TASK INSTRUCTIONS = Please transcribe the data that follows exactly as given, leaving out every picture.

DATA SECTION =
§

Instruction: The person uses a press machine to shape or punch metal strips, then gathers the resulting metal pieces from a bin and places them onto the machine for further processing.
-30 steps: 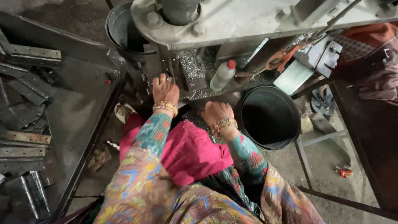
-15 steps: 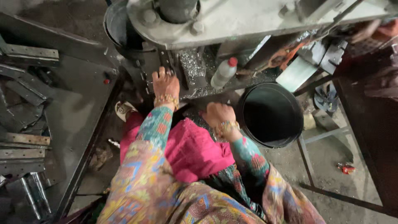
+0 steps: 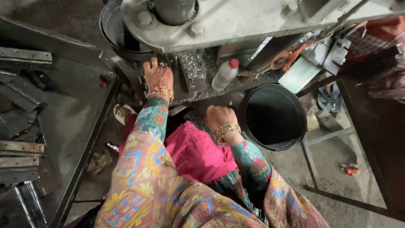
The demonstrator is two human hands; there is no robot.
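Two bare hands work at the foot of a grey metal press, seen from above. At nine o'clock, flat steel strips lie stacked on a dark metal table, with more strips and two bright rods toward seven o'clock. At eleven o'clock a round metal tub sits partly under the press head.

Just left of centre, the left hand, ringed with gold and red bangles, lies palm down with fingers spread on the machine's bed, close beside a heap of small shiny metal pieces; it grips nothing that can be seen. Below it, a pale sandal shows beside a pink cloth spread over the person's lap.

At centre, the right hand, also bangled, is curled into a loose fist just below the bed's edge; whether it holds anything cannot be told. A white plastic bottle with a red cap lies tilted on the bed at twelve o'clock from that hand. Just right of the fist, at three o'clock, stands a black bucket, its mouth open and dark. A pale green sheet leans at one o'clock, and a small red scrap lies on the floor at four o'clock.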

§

RESULT =
Instruction: The person uses a press machine to shape or punch metal strips, then gathers the resulting metal pieces from a bin and places them onto the machine for further processing.
-30 steps: 
-15 steps: 
+0 steps: 
The demonstrator is two human hands; there is no robot.
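Two bare hands work at the foot of a grey metal press, seen from above. At nine o'clock, flat steel strips lie stacked on a dark metal table, with more strips and two bright rods toward seven o'clock. At eleven o'clock a round metal tub sits partly under the press head.

Just left of centre, the left hand, ringed with gold and red bangles, lies palm down with fingers spread on the machine's bed, close beside a heap of small shiny metal pieces; it grips nothing that can be seen. Below it, a pale sandal shows beside a pink cloth spread over the person's lap.

At centre, the right hand, also bangled, is curled into a loose fist just below the bed's edge; whether it holds anything cannot be told. A white plastic bottle with a red cap lies tilted on the bed at twelve o'clock from that hand. Just right of the fist, at three o'clock, stands a black bucket, its mouth open and dark. A pale green sheet leans at one o'clock, and a small red scrap lies on the floor at four o'clock.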

The exercise has been completed.